• DATA BLOCK:

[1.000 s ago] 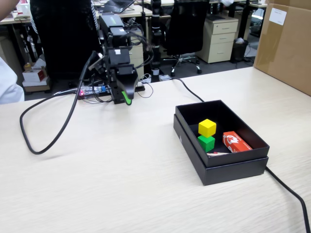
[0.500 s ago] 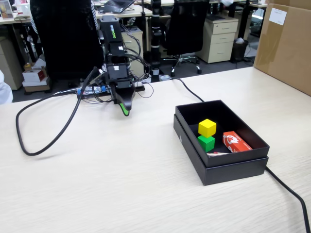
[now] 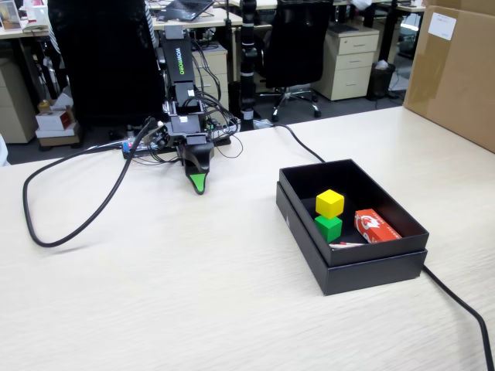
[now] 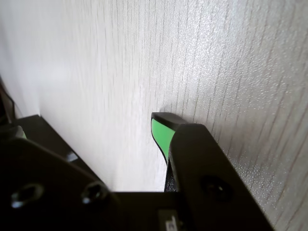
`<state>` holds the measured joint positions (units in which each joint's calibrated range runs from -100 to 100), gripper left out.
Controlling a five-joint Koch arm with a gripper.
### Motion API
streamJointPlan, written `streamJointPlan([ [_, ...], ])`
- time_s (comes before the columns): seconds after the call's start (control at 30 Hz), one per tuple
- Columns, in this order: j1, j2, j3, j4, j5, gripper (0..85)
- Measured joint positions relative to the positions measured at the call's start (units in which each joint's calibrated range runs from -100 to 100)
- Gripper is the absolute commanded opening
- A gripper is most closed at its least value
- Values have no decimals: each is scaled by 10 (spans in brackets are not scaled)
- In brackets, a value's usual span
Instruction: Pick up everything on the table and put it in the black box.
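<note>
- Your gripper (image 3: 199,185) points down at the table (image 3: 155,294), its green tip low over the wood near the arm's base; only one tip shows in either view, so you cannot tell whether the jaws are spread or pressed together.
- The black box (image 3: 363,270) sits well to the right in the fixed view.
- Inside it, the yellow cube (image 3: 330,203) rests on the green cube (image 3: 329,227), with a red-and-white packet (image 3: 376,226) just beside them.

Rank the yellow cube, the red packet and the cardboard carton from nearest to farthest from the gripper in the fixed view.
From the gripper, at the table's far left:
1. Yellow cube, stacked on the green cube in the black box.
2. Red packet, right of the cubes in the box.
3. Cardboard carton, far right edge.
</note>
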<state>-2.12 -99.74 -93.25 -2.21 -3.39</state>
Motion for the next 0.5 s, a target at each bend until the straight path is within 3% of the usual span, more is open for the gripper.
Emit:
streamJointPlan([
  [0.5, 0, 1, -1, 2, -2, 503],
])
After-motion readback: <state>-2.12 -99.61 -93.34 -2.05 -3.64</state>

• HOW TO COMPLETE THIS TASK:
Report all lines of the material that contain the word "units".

• EXERCISE SOLUTION:
`<state>` holds the measured joint positions (units in which each joint's calibrated range runs from -100 to 100), gripper left out.
- Measured joint positions relative to the positions measured at the call's start (units in which each joint's calibrated range runs from -100 to 100)

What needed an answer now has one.